_Directions for this task_
Every line of the material below that holds the string "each" should be copied.

_Input data_
*** Begin section ***
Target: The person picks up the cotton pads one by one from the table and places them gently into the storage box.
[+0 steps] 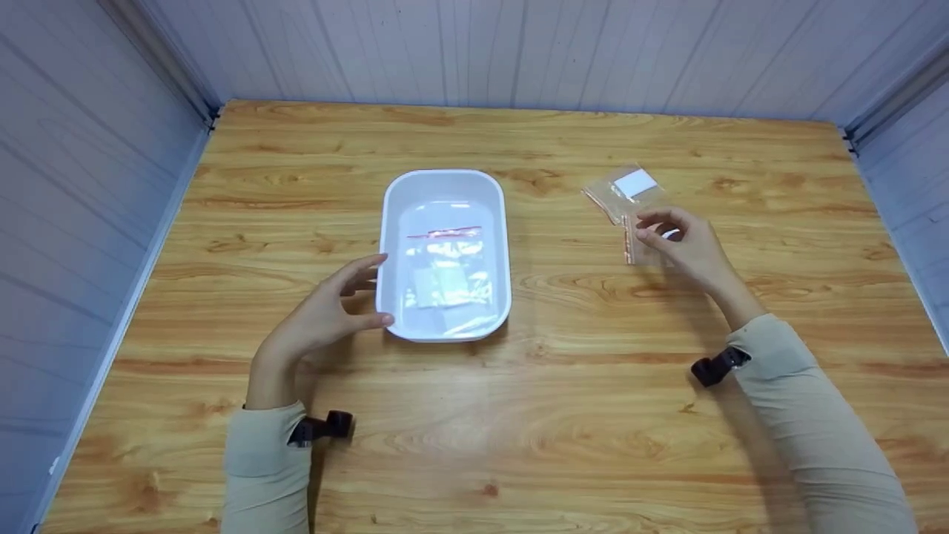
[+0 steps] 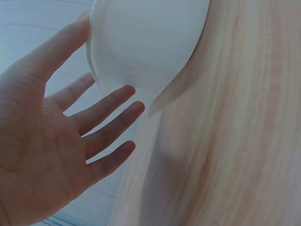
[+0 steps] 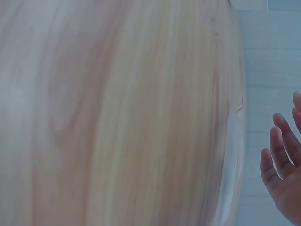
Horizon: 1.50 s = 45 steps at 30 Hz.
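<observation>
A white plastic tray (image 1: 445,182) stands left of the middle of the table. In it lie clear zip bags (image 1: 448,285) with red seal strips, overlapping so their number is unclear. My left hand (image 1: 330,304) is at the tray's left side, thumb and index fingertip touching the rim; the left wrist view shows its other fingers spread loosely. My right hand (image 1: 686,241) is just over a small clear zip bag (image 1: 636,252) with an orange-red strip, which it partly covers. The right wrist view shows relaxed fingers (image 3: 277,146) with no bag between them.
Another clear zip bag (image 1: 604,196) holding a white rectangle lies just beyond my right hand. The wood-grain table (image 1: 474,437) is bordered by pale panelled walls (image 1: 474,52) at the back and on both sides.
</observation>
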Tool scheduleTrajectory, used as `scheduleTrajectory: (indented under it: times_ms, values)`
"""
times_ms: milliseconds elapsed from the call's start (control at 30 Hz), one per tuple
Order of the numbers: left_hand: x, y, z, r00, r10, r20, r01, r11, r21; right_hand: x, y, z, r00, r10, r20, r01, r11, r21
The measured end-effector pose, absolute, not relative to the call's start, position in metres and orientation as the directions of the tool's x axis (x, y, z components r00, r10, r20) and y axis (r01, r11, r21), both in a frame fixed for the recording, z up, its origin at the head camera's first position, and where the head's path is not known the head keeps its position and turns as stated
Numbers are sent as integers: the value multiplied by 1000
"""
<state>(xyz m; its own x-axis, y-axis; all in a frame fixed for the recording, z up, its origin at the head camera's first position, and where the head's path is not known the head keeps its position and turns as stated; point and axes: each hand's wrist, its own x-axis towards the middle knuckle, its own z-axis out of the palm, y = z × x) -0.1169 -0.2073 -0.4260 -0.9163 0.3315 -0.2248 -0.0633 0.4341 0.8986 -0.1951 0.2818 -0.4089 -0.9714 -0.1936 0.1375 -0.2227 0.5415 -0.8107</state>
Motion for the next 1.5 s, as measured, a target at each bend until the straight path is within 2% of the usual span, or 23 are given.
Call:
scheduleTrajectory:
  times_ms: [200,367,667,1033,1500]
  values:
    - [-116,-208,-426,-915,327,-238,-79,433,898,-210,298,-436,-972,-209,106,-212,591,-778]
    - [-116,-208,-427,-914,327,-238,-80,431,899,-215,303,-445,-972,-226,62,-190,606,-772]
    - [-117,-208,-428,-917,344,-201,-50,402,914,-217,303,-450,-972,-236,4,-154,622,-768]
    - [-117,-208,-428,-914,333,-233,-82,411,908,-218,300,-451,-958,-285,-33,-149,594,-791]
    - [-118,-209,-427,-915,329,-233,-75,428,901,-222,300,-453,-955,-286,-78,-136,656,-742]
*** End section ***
_Problem solution_
<state>(xyz m; its own x-axis, y-axis; all in a frame fixed for the recording, z up, its origin at the head camera's first position, and where the head's path is not known the head keeps its position and turns as stated; point and axes: each hand's wrist, its own x-axis towards the middle knuckle, its own z-axis out of the palm, y = z × x) -0.1169 -0.2073 -0.4260 -0.9163 0.3315 -0.2248 -0.0633 0.4341 0.8986 -0.1951 0.2818 -0.4089 -0.9714 -0.1936 0.1375 -0.2227 0.5415 -0.8107</state>
Motion for the next 1.5 s, as measured, a target at each bend until the straight path is within 2% of the usual span, or 23 are given.

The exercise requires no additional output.